**THE TASK**
Records follow. Print exactly the lines from the one that has "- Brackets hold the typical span" through the one that has "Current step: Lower", inclusive, and omit the pictures.

**GIVEN INFORMATION**
——

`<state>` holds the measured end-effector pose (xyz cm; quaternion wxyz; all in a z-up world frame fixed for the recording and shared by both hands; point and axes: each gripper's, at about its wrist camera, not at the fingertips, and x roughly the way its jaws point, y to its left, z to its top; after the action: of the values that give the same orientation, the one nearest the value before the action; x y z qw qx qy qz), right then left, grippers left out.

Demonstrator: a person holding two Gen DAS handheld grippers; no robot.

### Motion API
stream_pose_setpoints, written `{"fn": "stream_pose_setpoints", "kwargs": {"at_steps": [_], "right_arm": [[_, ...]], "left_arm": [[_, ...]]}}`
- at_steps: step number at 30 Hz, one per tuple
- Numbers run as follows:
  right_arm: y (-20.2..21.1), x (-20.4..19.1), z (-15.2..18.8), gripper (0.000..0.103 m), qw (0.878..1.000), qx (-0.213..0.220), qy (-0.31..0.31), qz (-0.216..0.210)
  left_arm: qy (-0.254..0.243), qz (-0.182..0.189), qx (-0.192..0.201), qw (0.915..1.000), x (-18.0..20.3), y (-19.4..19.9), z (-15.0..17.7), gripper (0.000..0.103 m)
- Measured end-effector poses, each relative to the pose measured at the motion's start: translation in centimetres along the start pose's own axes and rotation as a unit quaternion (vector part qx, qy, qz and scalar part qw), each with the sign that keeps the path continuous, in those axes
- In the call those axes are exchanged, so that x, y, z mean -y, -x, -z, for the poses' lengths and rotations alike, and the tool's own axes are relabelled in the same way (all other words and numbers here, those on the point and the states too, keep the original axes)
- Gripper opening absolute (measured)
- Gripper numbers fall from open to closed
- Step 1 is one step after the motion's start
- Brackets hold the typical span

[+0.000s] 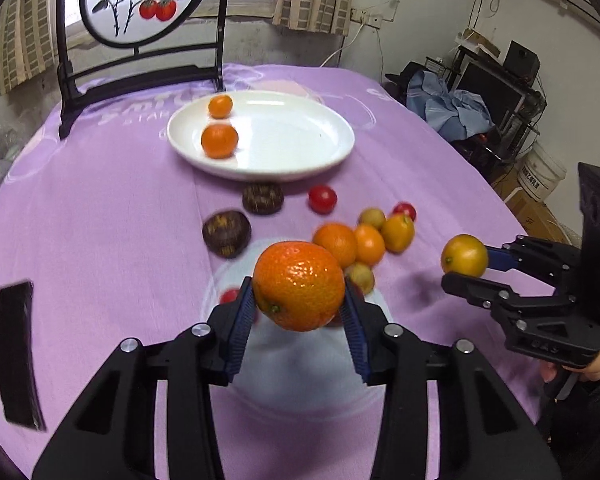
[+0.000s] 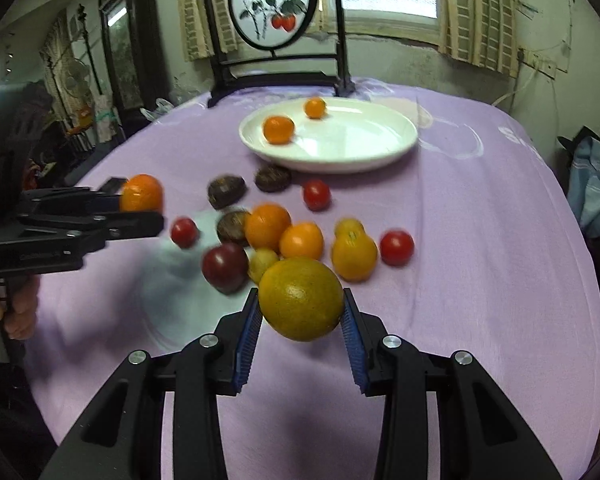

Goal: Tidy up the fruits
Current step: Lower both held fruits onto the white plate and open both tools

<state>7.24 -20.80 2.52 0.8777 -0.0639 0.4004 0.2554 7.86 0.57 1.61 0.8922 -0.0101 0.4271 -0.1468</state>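
Note:
My left gripper (image 1: 299,294) is shut on an orange mandarin (image 1: 299,285) and holds it above the purple cloth; it also shows in the right wrist view (image 2: 142,200). My right gripper (image 2: 300,306) is shut on a yellow-orange citrus (image 2: 300,298), seen from the left wrist view (image 1: 464,255) at the right. A white plate (image 1: 300,160) at the far middle holds two small oranges (image 1: 219,141). A loose pile of oranges (image 2: 268,226), cherry tomatoes (image 2: 396,247) and dark brown fruits (image 2: 226,191) lies between the grippers and the plate (image 2: 360,160).
A black-framed round painted screen (image 2: 276,8) stands behind the plate. A flat black object (image 1: 16,356) lies on the cloth at the left. The round table's edge (image 2: 580,240) drops off to the right, with clutter and buckets beyond.

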Motion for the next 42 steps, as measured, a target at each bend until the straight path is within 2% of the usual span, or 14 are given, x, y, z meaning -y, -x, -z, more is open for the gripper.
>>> {"fn": "stream_pose_setpoints", "kwargs": {"at_steps": [4,6,9,11,13,18,26,27,30,32,34,37,39,42], "right_arm": [[0.2,-0.2,-3.4,0.04,0.999,0.036,0.022,0.01],[-0.5,0.3,-5.4,0.04,0.999,0.045,0.023,0.008],[-2.2,1.2,-7.7,0.04,0.998,0.049,0.02,0.018],[-4.0,2.2,-9.1,0.04,0.999,0.045,0.012,0.021],[-5.8,2.9,-10.0,0.04,0.999,0.034,0.006,0.026],[-9.3,4.2,-10.8,0.04,0.999,0.014,0.005,0.032],[-13.4,4.9,-11.5,0.041,0.999,-0.026,0.022,0.042],[-13.6,4.8,-11.5,0.044,0.998,-0.029,0.024,0.042],[-13.1,4.9,-11.5,0.055,0.999,-0.014,0.017,0.047],[-12.3,5.2,-11.2,0.059,0.999,-0.006,0.003,0.034],[-11.2,5.4,-10.7,0.059,0.999,-0.001,-0.003,0.038],[-9.3,5.3,-9.5,0.062,0.999,0.008,-0.01,0.043],[-7.9,5.2,-8.7,0.07,0.999,0.022,-0.013,0.046],[-6.0,4.5,-7.5,0.07,0.998,0.035,-0.007,0.058]], "left_arm": [[-0.003,-0.006,0.021,0.9997,-0.2,-0.5,-4.1,0.042],[0.001,0.002,0.028,0.9996,-0.5,-1.4,-6.3,0.042],[0.016,0.001,0.024,0.9996,-1.0,-3.3,-8.9,0.042],[0.03,0.013,0.01,0.9994,-1.6,-5.6,-10.5,0.042],[0.041,0.019,-0.006,0.9989,-2.0,-7.6,-11.5,0.042],[0.046,0.007,-0.031,0.9984,-3.0,-12.0,-12.9,0.042],[0.047,-0.021,-0.056,0.9971,-3.9,-15.7,-13.4,0.042],[0.05,-0.023,-0.059,0.9967,-4.0,-16.0,-13.4,0.043],[0.063,-0.031,-0.057,0.9959,-4.0,-15.7,-13.7,0.055],[0.075,-0.023,-0.047,0.9958,-4.2,-14.6,-13.8,0.079],[0.086,-0.02,-0.03,0.9956,-4.2,-13.0,-13.7,0.081],[0.076,-0.023,-0.019,0.9967,-3.5,-10.8,-12.8,0.086],[0.064,-0.043,-0.015,0.9969,-3.0,-9.7,-11.7,0.088],[0.048,-0.063,-0.018,0.9967,-2.5,-8.2,-9.7,0.088]]}}
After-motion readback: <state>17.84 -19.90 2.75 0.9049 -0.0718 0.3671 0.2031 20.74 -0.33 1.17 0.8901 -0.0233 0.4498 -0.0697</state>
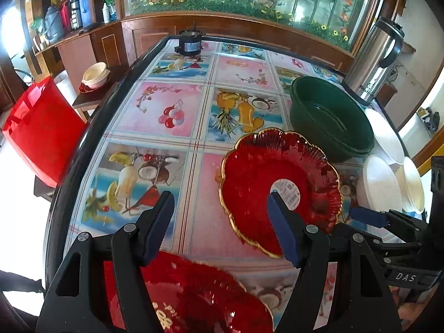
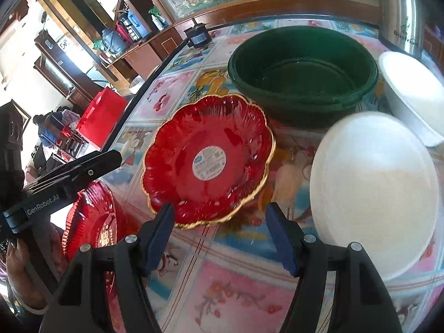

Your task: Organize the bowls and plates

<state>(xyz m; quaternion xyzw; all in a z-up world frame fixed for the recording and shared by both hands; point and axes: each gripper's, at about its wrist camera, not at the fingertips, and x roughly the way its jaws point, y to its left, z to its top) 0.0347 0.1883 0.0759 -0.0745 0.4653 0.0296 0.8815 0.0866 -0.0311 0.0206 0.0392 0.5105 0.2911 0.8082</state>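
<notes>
**A:** Item 1, the red scalloped plate [image 2: 208, 156] with the gold rim. Where does it lie from your jaws?

**B:** In my right wrist view it fills the centre of the frame, flat on the desk [image 2: 222, 291], sticker up. Its near rim sits just beyond my right gripper [image 2: 219, 234], a little left of the midline between the 2 pads. It is roughly round, so no long axis to line up with; any stretch of rim will serve.

**A:** Item 2, state of jaws?

**B:** Right gripper: released, nothing between the pads. Left gripper [image 1: 219, 226]: likewise released and empty.

**A:** Item 3, which hand is nearer?

**B:** In my left wrist view the same plate lies right of centre, partly behind my right-hand pad, so it is off to one side of that gripper. The right one faces it more squarely; I judge the right better placed.

**A:** Item 4, neighbours?

**B:** The green basin [image 2: 302, 72] stands beyond the plate at upper right, seemingly touching its far rim. A white bowl [image 2: 371, 186] sits upturned at right. A 2nd red plate [image 1: 194, 297] lies at the bottom of the left view, under my left gripper.

**A:** Risk?

**B:** The glossy, shallow rim may slip.
</notes>
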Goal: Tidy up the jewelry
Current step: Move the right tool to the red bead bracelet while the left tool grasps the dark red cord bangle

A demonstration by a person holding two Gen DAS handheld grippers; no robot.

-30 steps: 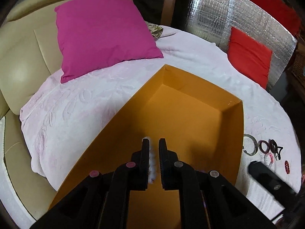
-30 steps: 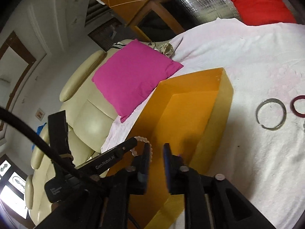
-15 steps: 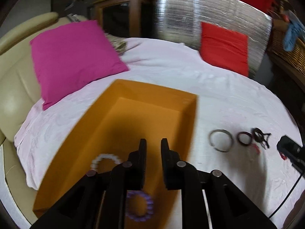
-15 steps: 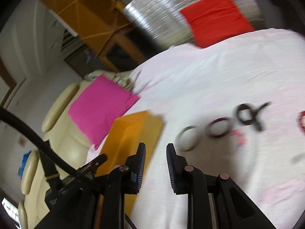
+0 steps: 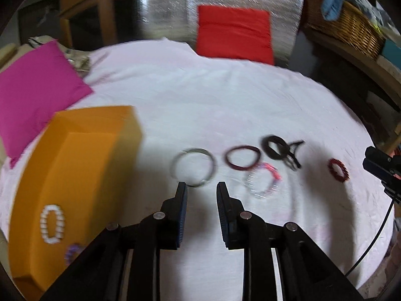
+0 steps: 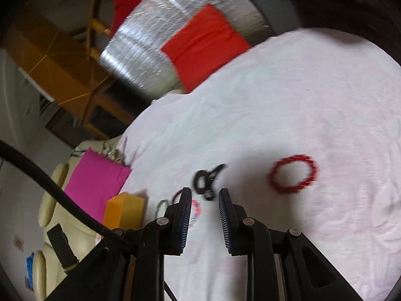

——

**RESULT OF THIS TASK**
- Brackets hold the typical span

[+0.000s] 
[+0.000s] 

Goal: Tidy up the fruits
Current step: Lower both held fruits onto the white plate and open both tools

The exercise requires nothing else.